Domingo, 24 de Novembro de 2024 Adrego & Associados – Consultores de Gestão

Uma contabilidade sem vícios

A influência em sentido inverso, ou seja, aquela que a fiscalidade tem exercido sobre a contabilidade, foi sempre controversa e discutível, tendo causado, com o passar dos anos, vários diferendos entre as autoridades fiscais e os contribuintes. De facto, as limitações que as regras fiscais têm imposto à contabilidade originam distorções ao nível do relato financeiro, o qual, por esta via, vem privilegiando o propósito do legislador de controle do apuramento do resultado fiscal, em detrimento dos salutares princípios contabilísticos.

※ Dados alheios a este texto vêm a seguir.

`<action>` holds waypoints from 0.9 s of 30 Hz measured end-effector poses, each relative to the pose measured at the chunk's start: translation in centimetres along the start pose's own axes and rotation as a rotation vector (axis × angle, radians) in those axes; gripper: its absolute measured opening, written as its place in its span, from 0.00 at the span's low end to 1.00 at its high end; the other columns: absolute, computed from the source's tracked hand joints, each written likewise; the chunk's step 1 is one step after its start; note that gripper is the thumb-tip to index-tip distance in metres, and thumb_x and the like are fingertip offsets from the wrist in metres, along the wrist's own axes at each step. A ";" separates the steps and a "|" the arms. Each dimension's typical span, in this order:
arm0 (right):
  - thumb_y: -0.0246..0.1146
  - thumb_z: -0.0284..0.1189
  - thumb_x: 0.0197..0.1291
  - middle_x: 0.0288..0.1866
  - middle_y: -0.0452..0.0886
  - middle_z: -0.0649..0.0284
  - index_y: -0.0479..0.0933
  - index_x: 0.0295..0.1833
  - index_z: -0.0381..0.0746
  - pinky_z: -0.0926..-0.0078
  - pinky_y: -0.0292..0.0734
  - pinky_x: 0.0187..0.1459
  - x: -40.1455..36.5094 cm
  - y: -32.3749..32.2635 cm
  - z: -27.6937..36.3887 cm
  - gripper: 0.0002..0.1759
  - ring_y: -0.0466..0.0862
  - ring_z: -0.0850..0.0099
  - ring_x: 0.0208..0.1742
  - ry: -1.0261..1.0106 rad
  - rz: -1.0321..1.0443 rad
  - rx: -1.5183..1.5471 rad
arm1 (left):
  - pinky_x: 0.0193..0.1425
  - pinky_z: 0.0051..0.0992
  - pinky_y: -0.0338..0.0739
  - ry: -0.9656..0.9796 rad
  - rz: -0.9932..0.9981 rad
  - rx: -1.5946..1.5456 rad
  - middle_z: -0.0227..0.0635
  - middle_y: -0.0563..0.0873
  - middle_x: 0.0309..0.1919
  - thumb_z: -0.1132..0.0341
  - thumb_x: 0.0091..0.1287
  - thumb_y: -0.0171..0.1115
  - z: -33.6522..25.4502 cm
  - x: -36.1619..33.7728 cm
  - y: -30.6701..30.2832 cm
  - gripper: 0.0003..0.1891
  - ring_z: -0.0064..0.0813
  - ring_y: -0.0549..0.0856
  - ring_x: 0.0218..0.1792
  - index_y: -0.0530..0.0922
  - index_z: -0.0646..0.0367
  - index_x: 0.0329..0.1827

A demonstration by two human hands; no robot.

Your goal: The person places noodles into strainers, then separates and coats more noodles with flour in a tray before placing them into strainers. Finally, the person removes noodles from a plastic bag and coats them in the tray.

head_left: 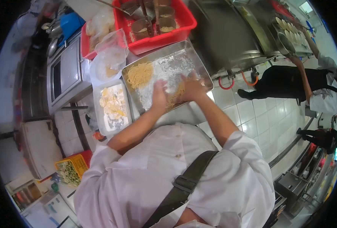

As alterações legislativas fiscais introduzidas a propósito da entrada em vigor do Sistema de Normalização Contabilística (SNC), sob o pretexto da necessidade de adaptação das regras fiscais àquele normativo contabilístico, vêm, com efeitos desde 1 de Janeiro de 2010, dar resposta à questão identificada de influência do ordenamento fiscal no relato financeiro, usando a oportunidade criada por este clima de mudança para retirar do normativo fiscal imposições com impacte ao nível da relevância e mensuração de alguns registos contabilísticos.

As referidas alterações tiveram um âmbito alargado, cobrindo áreas como a da aplicação do regime de neutralidade fiscal, em sede do Imposto sobre o Rendimento das Pessoas Colectivas (IRC), às operações de fusão, cisão ou entrada de activos e permuta de activos, a das correcções ao valor de transmissão de direitos reais sobre bens imóveis e a do regime de depreciações e amortizações, sendo que, de uma forma geral, se pretendeu retirar imposições, ao nível do registo contabilístico, por parte da legislação fiscal.

As alterações introduzidas, apesar de tardias, são de louvar por propiciarem a elaboração de um registo contabilístico tendencialmente expurgado de distorções resultantes de imposições directas por parte da legislação fiscal.

Neste novo quadro legal, o controle das realidades tributárias por parte das autoridades fiscais, fito que presidiu à inclusão daquelas – e outras – condicionantes contabilísticas na legislação nacional, passará a ser efectuado através de elementos extracontabilísticos, os quais deverão, na sua generalidade, passar a constar do vulgarmente designado “Dossier Fiscal” e assumirão um papel central na determinação, conciliação e corroboração dos valores considerados para efeitos fiscais.

Não obstante as muitas interrogações que ainda subsistem ao nível dos efeitos práticos que decorrerão da entrada em vigor deste novo paradigma da relação entre fiscalidade e contabilidade, parece ser pacífico afirmar que esta mudança traz maiores exigências ao nível do processo de documentação fiscal, o qual passou a ser dotado de um nível acrescido de complexidade (e de importância) desde 1 de Janeiro de 2010.